Essential Partners investment in phase one equals $125 Billion, there is the second US phase and the six global phases tallying up $1 Trillion, returning $3Trillion a year working at our current recession GDP figures, so making the target ROI for Essential Partners 300% per year.

This is before we consider the economic advantages as provided by the network, in particular the Economic Stimulus, the RES equation and the general desire to get the world spending again, as such when one needs to consider not necessarily taking a 50% market share in global E-Commerce, rather a 20% market share of what is already available, but a 30% increase due to new spending and stimulus methods, so the actual potential profitability is far higher.

There are many variations to fully explore. Looking at more specific plans the Facebook example within the following chapter offers a more detailed individual journey, for further analysis and consideration.

It is often best to consider the Network as not necessarily taking market share of GDP, rather taking a little and increasing it as a whole.

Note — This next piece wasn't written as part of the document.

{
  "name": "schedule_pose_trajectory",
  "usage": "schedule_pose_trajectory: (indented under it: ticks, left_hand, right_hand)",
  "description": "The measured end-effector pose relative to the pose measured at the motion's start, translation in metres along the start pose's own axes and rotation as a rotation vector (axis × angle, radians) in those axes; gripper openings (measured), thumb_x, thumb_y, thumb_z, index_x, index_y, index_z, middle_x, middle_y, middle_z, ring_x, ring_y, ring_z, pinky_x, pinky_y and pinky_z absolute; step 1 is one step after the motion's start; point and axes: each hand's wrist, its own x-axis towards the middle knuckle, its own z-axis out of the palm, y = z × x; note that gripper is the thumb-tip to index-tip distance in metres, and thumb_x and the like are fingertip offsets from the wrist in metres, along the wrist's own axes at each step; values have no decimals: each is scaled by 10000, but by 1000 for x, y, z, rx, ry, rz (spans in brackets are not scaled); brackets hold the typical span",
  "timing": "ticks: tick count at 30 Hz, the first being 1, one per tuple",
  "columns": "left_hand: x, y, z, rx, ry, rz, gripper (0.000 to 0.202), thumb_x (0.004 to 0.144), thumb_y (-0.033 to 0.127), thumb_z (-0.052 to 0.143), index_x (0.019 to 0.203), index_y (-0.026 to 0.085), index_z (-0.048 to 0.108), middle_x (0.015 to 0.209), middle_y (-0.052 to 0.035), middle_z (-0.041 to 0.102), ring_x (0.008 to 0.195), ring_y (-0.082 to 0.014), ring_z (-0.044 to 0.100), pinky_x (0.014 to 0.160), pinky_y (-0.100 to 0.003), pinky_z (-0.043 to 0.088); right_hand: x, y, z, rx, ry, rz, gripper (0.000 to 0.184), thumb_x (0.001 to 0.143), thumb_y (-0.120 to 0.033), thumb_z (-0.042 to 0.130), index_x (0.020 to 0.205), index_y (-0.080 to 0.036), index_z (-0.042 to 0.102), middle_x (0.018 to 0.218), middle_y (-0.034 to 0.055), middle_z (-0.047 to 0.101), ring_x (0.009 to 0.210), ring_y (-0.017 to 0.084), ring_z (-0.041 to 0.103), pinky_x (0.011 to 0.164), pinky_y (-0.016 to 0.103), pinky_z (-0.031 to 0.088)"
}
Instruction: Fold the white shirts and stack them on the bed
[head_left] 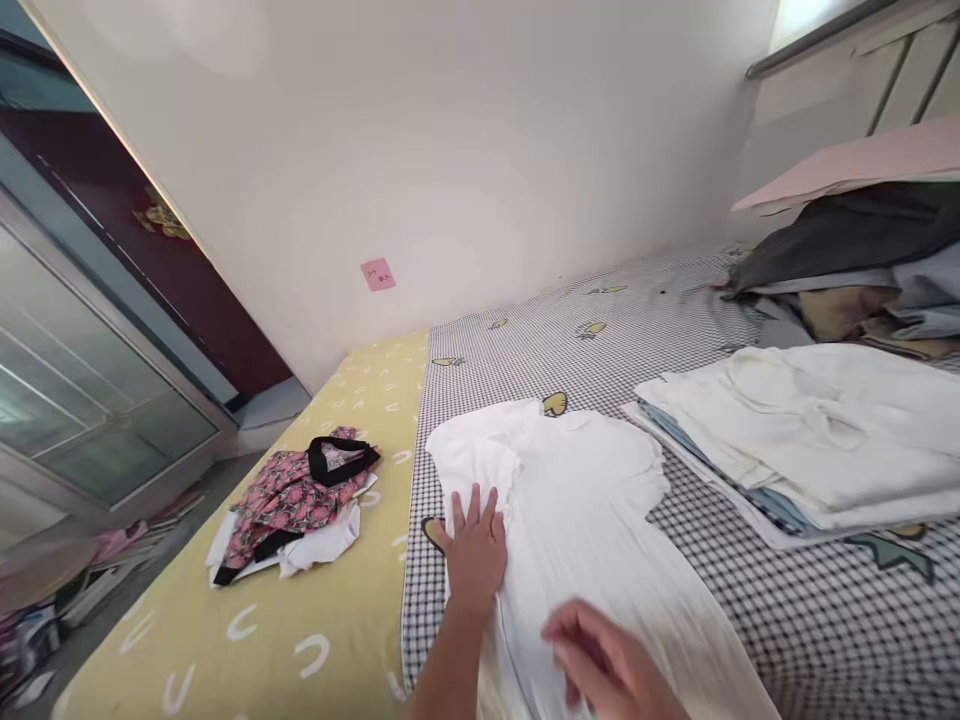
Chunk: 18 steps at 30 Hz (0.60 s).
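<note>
A white garment (585,520) lies spread flat on the black-and-white checked sheet (787,610) of a bed. My left hand (475,548) rests flat on the garment's left side, fingers stretched out and apart. My right hand (600,665) hovers over the lower part of the same garment. It is blurred by motion, with fingers loosely curled, and nothing shows in it.
A pile of folded white and blue clothes (817,430) sits at the right. Dark and beige bedding (862,260) is heaped at the far right. On the yellow sheet (247,620) at the left lie a floral garment with black trim (296,490) and white cloth. A wall runs behind.
</note>
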Motion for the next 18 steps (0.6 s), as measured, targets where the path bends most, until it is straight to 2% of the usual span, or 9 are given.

If you can’t beat em, join em!
Does the world need another 8,192 TV and device manufacturers? Probably not, But with over 850,000 people per 4 network catchment zone, many receiving network credits, allowing one device manufacturer per 4 networks to set up shop, is not overly saturating. The essential partners will be given such options, allowed to cherry pick any S-World researched technology, be it digital or manufacturing. With such competition, advancement will accelerate creating many new niche brands, some great ideas and new products. All Mother Networks will have the option/licence to become a device manufacturer. Adding new competitors to the market can only increase market share.

Medical Companies: The pharmaceutical companies have been included, in exchange for relaxing patents on pharmaceuticals to those that can’t afford them. In some, or all cases the companies may completely submerge themselves within the network with share holders receiving network credits instead of cash.

2. Big Businesses


With a maximum of $95 Billion in investment options, for a sector that is sitting on over $2 Trillion in cash, most companies will struggle to gain investment options.

This poses a problem of sorts as one does not desire 95% of big businesses to prefer the network was not in existence. To combat this, the idea that should business use the financial software and follow the rules that allow for the M⇔Bst and the RES⇔ equation to boost the economy and remove chaotic factors, general integration into the network as suppliers will take place over time.

3. Small Businesses


Small businesses have twice the investment options that big businesses have, given the software and advantages as presented in their “Suppliers Butterfly” the many small business, with owners not managers running the day to day goings on, will be far more reliable and enthusiastic than their compartmentalized big business counterparts.

It is far easier to get a small business to create a high profit vs. revenue efficiency than it is for a large business.

In general after the Mother Network is created, when it comes to creating its babies, the 50% of investment that will be required, will come from small businesses within the local catchment area of the new Resort Network.

4. Governmental


The governmental allocation was considered, initially simply as a measure for the US government to raise extra funds. However two initiatives have since been considered.

Firstly, in the case of “Spartan Contracts,” which require a property built at cost to be part of the package, getting the “have not’s” on the property ladder, which will have a big social impact. The government could use their allocation to further accelerate this process.

Secondly, in the case of infrastructure, the one aspect lacking from the long term American Butterfly plan, is infrastructure between the new resort networks, railways and highways. Using some of the extra tax income that will become available from the networks to build this infrastructure, assists the network, creates more jobs, increased GDP and in general modernizes America. So it is considered that the USA Government could use there share options to create infrastructure companies within the network, then give their own companies the tenders.

5. International Businesses


15% of options are designated for foreign business.